Can you pull out each line of the data below that includes the word "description"?

* * * * * * * * *

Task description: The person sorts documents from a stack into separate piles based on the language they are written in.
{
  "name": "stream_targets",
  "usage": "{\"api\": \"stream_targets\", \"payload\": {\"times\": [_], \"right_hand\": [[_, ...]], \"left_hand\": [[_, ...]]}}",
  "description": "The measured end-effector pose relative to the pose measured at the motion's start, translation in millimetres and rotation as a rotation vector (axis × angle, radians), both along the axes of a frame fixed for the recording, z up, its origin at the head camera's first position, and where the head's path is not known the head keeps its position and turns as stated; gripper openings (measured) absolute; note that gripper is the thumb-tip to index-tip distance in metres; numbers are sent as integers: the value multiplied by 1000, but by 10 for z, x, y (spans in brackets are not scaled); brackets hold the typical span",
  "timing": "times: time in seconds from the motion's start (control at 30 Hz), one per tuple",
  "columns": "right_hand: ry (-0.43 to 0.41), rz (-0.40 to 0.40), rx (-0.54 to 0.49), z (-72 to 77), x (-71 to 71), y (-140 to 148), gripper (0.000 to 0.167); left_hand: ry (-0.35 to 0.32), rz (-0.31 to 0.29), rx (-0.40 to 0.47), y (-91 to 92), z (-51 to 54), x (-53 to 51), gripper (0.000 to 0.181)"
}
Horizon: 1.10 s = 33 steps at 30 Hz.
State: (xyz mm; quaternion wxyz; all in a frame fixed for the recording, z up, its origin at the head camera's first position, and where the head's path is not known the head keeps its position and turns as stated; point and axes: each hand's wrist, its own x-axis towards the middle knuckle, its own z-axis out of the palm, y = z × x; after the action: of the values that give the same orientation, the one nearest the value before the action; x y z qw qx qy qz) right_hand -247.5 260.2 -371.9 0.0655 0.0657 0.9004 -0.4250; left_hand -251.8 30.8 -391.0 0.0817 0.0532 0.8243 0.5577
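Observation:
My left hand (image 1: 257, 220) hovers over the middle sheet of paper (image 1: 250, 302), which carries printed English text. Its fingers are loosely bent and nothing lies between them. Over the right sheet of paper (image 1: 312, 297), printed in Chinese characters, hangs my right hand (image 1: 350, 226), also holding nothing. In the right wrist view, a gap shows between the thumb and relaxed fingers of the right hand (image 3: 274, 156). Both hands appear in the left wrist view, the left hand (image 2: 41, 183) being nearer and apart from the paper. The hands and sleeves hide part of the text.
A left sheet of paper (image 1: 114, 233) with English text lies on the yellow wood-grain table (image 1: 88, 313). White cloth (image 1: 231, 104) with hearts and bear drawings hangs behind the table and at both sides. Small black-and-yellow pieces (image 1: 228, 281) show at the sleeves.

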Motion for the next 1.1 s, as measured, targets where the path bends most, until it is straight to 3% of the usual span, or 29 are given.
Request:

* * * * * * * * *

# TASK RESULT
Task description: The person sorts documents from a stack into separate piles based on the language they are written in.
  "description": "The measured end-effector pose relative to the pose measured at the motion's start, translation in millimetres and rotation as a rotation vector (axis × angle, radians), both along the axes of a frame fixed for the recording, z up, its origin at the head camera's first position, and where the head's path is not known the head keeps its position and turns as stated; gripper openings (measured) absolute; note that gripper is the thumb-tip to index-tip distance in metres; numbers are sent as integers: the value multiplied by 1000, but by 10 for z, x, y (spans in brackets are not scaled); brackets hold the typical span",

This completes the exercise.